Work request: Would you return, word for word, the lines of the data below from the line with "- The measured" through the line with "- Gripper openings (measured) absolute", and no others?

Information provided:
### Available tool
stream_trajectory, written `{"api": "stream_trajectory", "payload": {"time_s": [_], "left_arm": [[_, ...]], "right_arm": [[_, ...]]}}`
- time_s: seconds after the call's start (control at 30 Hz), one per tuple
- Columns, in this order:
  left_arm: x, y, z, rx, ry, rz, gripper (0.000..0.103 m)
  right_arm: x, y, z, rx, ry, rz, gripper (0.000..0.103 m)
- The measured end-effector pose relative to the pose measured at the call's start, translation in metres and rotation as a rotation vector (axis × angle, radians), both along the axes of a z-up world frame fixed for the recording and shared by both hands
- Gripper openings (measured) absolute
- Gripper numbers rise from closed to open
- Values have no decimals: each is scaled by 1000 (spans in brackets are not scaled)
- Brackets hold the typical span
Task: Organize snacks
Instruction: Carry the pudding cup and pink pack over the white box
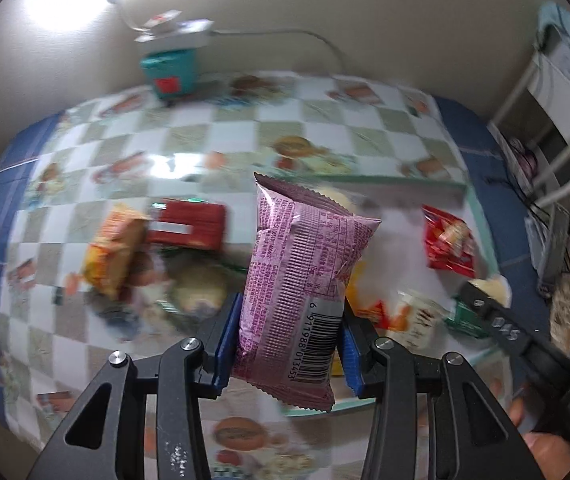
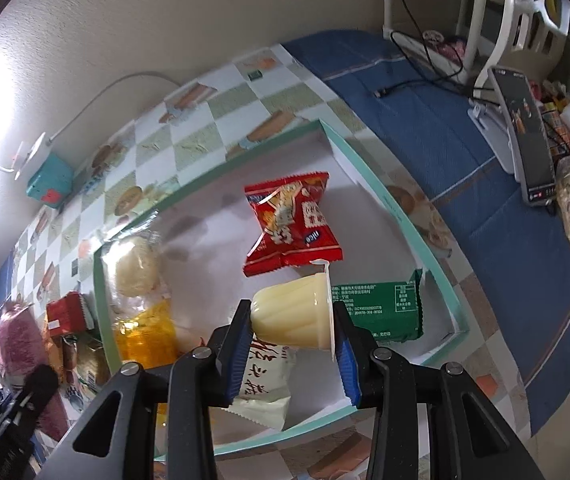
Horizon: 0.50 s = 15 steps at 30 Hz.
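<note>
My left gripper [image 1: 289, 328] is shut on a pink snack packet [image 1: 301, 276] and holds it upright above the table; the packet also shows at the far left of the right wrist view [image 2: 19, 336]. My right gripper [image 2: 291, 328] is shut on a pale yellow pudding cup [image 2: 295, 316], held on its side over a shallow white box with a teal rim [image 2: 401, 208]. In the box lie a red snack packet [image 2: 291, 222], a green packet [image 2: 381, 312], a white packet [image 2: 265, 380], a clear-wrapped pale bun [image 2: 135, 268] and an orange packet [image 2: 147, 334].
Left of the box on the checkered tablecloth [image 1: 189, 128] lie an orange packet [image 1: 115, 248], a red box [image 1: 189, 224] and a round pale snack [image 1: 201, 288]. A teal box [image 1: 171, 72] with a cable stands by the wall. A phone on a stand [image 2: 525, 132] stands at right.
</note>
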<state>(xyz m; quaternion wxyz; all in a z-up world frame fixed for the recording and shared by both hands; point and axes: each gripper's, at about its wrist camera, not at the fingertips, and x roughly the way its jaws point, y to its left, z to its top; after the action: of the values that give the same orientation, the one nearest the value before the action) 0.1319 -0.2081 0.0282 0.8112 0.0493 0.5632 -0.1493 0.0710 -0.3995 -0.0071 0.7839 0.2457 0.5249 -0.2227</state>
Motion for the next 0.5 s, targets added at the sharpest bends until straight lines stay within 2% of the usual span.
{"api": "stream_trajectory", "payload": {"time_s": [0.17, 0.5], "left_arm": [[-1, -28, -17, -7, 31, -45, 46], [13, -52, -33, -29, 59, -47, 46]], "right_arm": [[2, 1, -9, 17, 15, 14, 41], [4, -2, -18, 40, 23, 10, 41]]}}
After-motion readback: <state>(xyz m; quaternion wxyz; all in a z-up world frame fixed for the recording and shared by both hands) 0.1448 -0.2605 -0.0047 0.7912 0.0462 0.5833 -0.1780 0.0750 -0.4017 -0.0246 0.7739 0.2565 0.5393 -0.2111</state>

Exercise output:
- The measured end-effector pose relative to the pose measured at the call's start, translation in metres and rotation as a rotation vector (axis × angle, radians), both along the axes of a z-up world frame fixed for the recording and shared by both hands
- Gripper openings (measured) absolute

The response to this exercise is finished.